> _To do_
With the first line below as the start and the line containing "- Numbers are" as the end, copy every line between them exactly, ends included.

== Exercise materials ==

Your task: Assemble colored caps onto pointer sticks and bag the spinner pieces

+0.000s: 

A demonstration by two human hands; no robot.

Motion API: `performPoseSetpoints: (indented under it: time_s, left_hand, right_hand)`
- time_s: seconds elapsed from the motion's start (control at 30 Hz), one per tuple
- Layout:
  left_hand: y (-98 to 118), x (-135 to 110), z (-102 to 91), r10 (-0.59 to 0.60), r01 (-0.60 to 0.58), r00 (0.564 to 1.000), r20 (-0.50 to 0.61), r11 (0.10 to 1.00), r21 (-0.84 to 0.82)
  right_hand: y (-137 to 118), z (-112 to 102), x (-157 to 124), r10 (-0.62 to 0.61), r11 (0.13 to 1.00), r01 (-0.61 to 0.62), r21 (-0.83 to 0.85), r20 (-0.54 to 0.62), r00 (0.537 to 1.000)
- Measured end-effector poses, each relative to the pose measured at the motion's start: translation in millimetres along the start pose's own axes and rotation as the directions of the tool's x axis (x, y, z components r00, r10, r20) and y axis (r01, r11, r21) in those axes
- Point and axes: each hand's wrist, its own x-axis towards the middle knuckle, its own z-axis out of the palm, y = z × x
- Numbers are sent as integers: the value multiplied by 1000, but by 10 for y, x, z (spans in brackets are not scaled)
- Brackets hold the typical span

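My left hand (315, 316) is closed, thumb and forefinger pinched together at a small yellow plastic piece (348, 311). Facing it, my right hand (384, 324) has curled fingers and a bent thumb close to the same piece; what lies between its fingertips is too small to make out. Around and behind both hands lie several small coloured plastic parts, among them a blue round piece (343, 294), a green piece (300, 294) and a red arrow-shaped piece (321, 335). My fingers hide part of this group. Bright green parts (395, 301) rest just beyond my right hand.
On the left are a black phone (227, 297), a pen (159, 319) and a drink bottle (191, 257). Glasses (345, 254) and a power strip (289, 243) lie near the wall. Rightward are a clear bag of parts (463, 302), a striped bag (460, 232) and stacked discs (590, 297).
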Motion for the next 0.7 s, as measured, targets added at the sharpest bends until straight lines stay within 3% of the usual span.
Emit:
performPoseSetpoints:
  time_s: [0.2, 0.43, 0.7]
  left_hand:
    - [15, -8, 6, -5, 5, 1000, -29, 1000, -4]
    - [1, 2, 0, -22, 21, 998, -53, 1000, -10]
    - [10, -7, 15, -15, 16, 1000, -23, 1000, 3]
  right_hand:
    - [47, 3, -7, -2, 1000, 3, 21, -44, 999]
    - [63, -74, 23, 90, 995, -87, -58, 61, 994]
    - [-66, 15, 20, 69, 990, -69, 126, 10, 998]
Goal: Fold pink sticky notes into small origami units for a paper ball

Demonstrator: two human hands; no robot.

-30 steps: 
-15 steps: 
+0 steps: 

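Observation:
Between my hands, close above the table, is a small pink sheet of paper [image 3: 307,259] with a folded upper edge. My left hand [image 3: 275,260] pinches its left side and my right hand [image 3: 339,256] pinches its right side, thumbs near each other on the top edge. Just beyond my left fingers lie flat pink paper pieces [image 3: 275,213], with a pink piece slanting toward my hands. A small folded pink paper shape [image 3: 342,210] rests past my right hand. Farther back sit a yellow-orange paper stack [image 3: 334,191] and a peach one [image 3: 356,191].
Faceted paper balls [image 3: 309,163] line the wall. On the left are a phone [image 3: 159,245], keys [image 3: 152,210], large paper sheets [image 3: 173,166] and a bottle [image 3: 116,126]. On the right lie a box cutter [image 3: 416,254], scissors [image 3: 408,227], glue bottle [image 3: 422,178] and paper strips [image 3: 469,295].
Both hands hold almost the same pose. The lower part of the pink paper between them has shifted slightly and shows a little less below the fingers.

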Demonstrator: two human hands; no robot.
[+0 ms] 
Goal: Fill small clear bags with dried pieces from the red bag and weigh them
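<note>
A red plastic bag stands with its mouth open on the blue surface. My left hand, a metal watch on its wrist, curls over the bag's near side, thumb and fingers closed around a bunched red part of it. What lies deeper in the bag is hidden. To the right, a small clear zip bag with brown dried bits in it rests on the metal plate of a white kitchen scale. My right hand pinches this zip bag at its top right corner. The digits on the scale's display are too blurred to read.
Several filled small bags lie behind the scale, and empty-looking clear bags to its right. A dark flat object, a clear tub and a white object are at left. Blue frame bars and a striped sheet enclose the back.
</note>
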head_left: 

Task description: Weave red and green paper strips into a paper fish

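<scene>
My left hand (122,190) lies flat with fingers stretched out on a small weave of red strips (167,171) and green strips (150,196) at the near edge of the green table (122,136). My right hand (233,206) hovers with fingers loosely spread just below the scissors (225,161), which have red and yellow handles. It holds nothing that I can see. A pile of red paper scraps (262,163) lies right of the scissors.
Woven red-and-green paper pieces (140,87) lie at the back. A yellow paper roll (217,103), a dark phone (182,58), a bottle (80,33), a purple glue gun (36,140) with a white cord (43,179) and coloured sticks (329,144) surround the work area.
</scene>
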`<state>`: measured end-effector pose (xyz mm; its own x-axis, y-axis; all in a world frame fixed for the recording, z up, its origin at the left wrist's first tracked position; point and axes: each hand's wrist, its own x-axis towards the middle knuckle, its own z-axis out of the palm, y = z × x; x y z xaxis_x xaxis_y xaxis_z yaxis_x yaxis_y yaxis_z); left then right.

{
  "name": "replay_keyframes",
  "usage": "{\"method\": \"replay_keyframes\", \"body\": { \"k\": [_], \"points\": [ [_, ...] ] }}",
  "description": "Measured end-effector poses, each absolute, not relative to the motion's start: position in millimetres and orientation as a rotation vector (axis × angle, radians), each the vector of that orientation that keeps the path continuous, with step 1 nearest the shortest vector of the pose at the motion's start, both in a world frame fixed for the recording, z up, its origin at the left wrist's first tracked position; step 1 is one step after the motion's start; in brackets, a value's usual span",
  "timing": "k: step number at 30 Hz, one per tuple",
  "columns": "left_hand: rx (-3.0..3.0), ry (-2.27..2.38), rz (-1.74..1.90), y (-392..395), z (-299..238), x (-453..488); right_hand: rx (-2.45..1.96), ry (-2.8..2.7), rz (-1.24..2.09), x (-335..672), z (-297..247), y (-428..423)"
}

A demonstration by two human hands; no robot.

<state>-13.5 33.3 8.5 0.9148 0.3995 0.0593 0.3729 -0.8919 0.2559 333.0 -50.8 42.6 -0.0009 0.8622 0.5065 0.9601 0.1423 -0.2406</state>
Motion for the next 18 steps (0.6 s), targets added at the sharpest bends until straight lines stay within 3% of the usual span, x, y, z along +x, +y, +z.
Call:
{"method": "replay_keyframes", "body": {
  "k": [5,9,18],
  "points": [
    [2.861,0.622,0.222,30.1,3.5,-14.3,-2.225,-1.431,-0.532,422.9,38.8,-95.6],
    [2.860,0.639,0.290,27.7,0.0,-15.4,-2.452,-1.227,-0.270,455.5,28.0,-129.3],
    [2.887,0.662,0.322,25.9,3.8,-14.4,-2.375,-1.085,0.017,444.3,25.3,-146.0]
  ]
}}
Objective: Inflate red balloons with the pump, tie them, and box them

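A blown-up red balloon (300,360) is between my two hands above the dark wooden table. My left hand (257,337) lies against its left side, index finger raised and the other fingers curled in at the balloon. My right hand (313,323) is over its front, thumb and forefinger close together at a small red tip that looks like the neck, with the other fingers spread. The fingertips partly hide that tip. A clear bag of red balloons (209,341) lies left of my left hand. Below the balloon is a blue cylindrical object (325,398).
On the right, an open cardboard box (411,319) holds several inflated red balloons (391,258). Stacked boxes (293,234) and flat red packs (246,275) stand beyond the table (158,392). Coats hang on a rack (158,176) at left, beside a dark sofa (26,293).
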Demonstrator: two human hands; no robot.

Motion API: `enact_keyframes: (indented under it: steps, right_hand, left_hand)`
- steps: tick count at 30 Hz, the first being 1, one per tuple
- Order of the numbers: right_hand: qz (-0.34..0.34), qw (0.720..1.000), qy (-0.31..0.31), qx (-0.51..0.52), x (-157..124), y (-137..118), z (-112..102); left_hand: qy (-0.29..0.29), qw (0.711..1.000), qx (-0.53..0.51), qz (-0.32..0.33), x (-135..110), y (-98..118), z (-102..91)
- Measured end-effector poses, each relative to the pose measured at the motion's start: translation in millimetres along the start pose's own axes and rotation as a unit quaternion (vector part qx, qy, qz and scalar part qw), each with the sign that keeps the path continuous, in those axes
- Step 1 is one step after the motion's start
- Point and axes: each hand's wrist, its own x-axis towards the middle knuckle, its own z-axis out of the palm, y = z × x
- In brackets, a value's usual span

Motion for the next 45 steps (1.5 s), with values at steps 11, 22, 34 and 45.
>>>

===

> _Written answer_
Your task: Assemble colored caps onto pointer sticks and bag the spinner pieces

+0.000s: 

A demonstration by two human hands; no robot.

Motion API: `performPoseSetpoints: (indented under it: time_s, left_hand, right_hand)`
- time_s: seconds elapsed from the motion's start (control at 30 Hz), one per tuple
- Layout:
  left_hand: y (-98 to 118), x (-135 to 110), z (-102 to 91), r10 (-0.59 to 0.60), r01 (-0.60 to 0.58), r00 (0.564 to 1.000), r20 (-0.50 to 0.61), r11 (0.10 to 1.00), r21 (-0.84 to 0.82)
  right_hand: y (-137 to 118), z (-112 to 102), x (-157 to 124), r10 (-0.62 to 0.61), r11 (0.13 to 1.00), r01 (-0.61 to 0.62), r21 (-0.83 to 0.85), r20 (-0.54 to 0.62), r00 (0.537 to 1.000)
- Measured end-effector poses, each relative to the pose measured at the motion's start: translation in millimetres along the start pose's own axes and rotation as the directions of the tool's x axis (x, y, z components r00, r10, r20) and y axis (r01, r11, r21) in those axes
- Point and axes: each hand's wrist, its own x-axis towards the middle knuckle, its own z-axis out of the palm, y = z × x
- Numbers are sent as integers: the value multiplied by 1000, but by 10 for y, x, z (spans in brackets are not scaled)

Now the answer is complete.